Authored by bmoody on Mar 29 2020, 7:00 PM.

Details

Summary

This behaviour is in line with SmallBitVector and other vector-like types.

Diff Detail

Event Timeline

bmoody created this revision.Mar 29 2020, 7:00 PM
bmoody updated this revision to Diff 253477.Mar 29 2020, 8:12 PM

Run git-clang-format

It's helpful to have one patch per issue (instead of three in a single patch). One of the reasons is that in the commit history, it's unambiguous what diff caused which change.

bmoody updated this revision to Diff 253504.Mar 30 2020, 12:18 AM
bmoody retitled this revision from Fix bugs in BitVector and SmallBitVector to Make BitVector::operator== return false for different-sized vectors.
bmoody edited the summary of this revision. (Show Details)
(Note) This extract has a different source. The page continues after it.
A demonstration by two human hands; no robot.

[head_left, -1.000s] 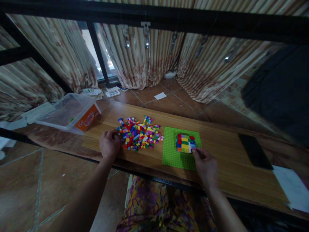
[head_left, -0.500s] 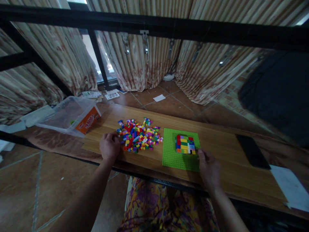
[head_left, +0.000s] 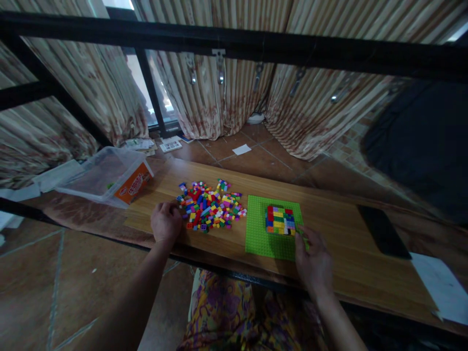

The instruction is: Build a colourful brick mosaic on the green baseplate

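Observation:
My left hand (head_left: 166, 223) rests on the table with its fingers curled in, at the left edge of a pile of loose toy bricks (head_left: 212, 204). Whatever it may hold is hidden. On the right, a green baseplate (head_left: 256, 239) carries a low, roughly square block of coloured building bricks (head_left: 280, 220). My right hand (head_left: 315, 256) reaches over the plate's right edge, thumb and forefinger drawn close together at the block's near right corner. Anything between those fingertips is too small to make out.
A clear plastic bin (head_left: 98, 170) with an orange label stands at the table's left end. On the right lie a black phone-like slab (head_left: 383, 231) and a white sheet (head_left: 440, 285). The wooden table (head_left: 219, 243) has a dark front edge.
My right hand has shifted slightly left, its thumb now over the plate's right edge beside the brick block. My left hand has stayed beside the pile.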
Change this review to be only for the operator== fix

I'm wondering whether it would make more sense to make this an assertion instead. Comparing bit vectors of different size doesn't seem like a well-defined operation. (We do assert if you compare APInts of different sizes, for example).

Disclaimer: I don't have any particularly familiarity with this piece of code.

Meinersbur added a comment.EditedMar 30 2020, 4:44 AM

Since BitVector is supposed to resemble a std::vector<bool>, this is the behavior I'd expect.

APInts can be interpreted as either signed or unsigned, making comparison of different lengths undefined.

LGTM, but please wait a bit for other opinions before committing.

Agree in theory - but given the behavior has been different for quite a while, I think it might be worth a bit of an inventory of uses of BitVector and of BitVector's op== existing behavior - and maybe a rough explanation for why it's not problematic to change it in this way.

I've reviewed all the uses of BitVector::operator==/!= in llvm and clang by renaming the functions and checking all the code that failed to compile. As far as I can tell, all uses should be either unaffected by the change, or will be more correct with the change applied.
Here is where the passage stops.